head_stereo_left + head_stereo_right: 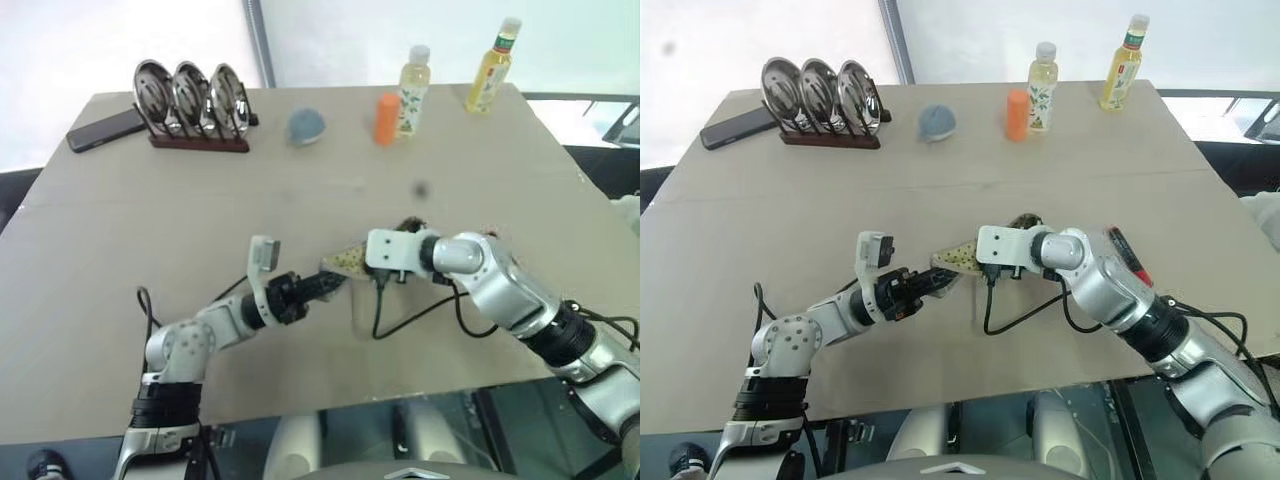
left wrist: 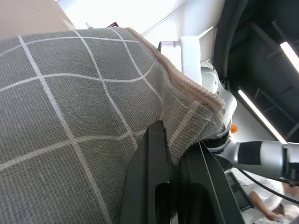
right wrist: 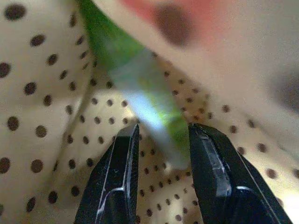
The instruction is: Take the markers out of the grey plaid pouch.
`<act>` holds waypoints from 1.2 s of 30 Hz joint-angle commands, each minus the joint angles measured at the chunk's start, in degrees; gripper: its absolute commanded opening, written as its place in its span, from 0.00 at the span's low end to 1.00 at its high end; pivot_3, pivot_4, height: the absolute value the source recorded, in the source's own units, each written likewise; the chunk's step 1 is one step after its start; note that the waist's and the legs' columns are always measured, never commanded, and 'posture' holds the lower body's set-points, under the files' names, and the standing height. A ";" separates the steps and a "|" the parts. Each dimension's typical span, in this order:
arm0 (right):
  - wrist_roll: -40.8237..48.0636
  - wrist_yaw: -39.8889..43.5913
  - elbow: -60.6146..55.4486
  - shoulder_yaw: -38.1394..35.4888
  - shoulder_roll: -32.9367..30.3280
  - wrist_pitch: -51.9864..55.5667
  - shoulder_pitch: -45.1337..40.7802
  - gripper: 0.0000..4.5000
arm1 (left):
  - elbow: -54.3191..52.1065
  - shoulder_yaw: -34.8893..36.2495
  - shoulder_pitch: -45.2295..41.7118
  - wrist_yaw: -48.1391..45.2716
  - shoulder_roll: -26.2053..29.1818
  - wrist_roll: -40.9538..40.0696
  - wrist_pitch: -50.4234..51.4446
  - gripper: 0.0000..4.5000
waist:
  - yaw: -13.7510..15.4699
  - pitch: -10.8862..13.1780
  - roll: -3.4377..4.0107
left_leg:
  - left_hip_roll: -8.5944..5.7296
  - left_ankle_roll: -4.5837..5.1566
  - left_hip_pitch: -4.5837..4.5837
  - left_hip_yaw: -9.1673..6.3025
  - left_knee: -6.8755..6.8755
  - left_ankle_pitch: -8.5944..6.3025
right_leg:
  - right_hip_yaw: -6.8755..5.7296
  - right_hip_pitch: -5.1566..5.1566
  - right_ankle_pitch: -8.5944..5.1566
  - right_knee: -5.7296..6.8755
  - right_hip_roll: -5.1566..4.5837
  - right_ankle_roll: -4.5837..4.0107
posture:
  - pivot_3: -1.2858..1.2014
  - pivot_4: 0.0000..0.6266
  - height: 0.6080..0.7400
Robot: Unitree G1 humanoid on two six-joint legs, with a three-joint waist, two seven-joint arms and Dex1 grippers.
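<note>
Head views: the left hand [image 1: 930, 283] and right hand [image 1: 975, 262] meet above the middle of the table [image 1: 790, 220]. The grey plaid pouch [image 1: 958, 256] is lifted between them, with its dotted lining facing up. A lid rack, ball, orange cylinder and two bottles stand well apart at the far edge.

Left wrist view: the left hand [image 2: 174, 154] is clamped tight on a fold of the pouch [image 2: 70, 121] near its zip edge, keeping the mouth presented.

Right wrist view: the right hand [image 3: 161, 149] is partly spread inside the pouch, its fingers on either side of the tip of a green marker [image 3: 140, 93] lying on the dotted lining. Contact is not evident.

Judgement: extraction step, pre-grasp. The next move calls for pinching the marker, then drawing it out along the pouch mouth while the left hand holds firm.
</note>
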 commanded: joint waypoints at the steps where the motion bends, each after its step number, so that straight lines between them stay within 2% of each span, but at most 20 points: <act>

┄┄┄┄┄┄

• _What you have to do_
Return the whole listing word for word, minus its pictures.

• _Exercise output_
head_stereo_left + head_stereo_right: 
left wrist: 
right wrist: 
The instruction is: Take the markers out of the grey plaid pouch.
`<act>` holds waypoints from 1.2 s of 30 Hz joint-angle commands, each minus the joint angles measured at the chunk's start, in degrees; gripper: its absolute commanded opening, written as its place in its span, from 0.00 at the span's low end to 1.00 at its high end; pivot_3, pivot_4, height: the absolute value the source recorded, in the source's own units, each written likewise; the chunk's step 1 is one step after its start; note that the waist's and the legs' columns are always measured, never commanded, and 'posture' holds the lower body's set-points, under the files' names, and the standing height. A ";" separates the steps and a "|" the parts. Each dimension's typical span, in this order:
arm0 (right):
  - wrist_roll: -40.8237..48.0636
  - wrist_yaw: -39.8889..43.5913
  - elbow: -60.6146..55.4486
  - shoulder_yaw: -38.1394..35.4888
  - shoulder_roll: -32.9367..30.3280
  - wrist_pitch: -51.9864..55.5667
  - shoulder_pitch: -45.1337..40.7802
  - gripper: 0.0000..4.5000
arm1 (left):
  - elbow: -54.3191..52.1065
  - shoulder_yaw: -34.8893..36.2495
  - shoulder_pitch: -45.2295..41.7118
  - wrist_yaw: -48.1391..45.2716
  - shoulder_roll: -26.2053..29.1818
  - wrist_roll: -40.9538..40.0696
  - wrist_pitch: -50.4234..51.4446
  - gripper: 0.0000..4.5000
waist:
  - yaw: -13.7510..15.4699
  - pitch: -10.8862..13.1780
  - roll: -3.4377..4.0107
left_leg:
  - left_hip_roll: -8.5944..5.7296
  - left_ankle_roll: -4.5837..5.1566
  - left_hip_pitch: -4.5837..4.5837
  - left_hip_yaw: -9.1673..6.3025
  - left_knee: -6.8755..6.8755
  - left_ankle_pitch: -8.5944..6.3025
right_leg:
  - right_hip_yaw: -6.8755..5.7296
  - right_hip_pitch: -5.1566..5.1566
  - right_ankle_pitch: -8.5944..5.1566
  - right_knee: -5.7296..6.8755
  - right_hip_roll: -5.1566..4.5837
  - right_ankle_roll: -4.5837..4.0107
posture:
  - pivot_3: -1.2858..1.2014
  - pivot_4: 0.0000..0.6266
  - height: 0.6080..0.7400
Robot: Unitree G1 humanoid on two six-joint legs, with a three-joint waist, two seven-joint arms and Dex1 grippers.
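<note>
Head views: the left hand [image 1: 930, 283] and right hand [image 1: 975, 262] meet above the middle of the table [image 1: 790, 220]. The grey plaid pouch [image 1: 958, 256] is lifted between them, with its dotted lining facing up. A lid rack, ball, orange cylinder and two bottles stand well apart at the far edge.

Left wrist view: the left hand [image 2: 174, 154] is clamped tight on a fold of the pouch [image 2: 70, 121] near its zip edge, keeping the mouth presented.

Right wrist view: the right hand [image 3: 161, 149] is partly spread inside the pouch, its fingers on either side of the tip of a green marker [image 3: 140, 93] lying on the dotted lining. Contact is not evident.

Judgement: extraction step, pre-grasp. The next move calls for pinching the marker, then drawing it out along the pouch mouth while the left hand holds firm.
</note>
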 commanded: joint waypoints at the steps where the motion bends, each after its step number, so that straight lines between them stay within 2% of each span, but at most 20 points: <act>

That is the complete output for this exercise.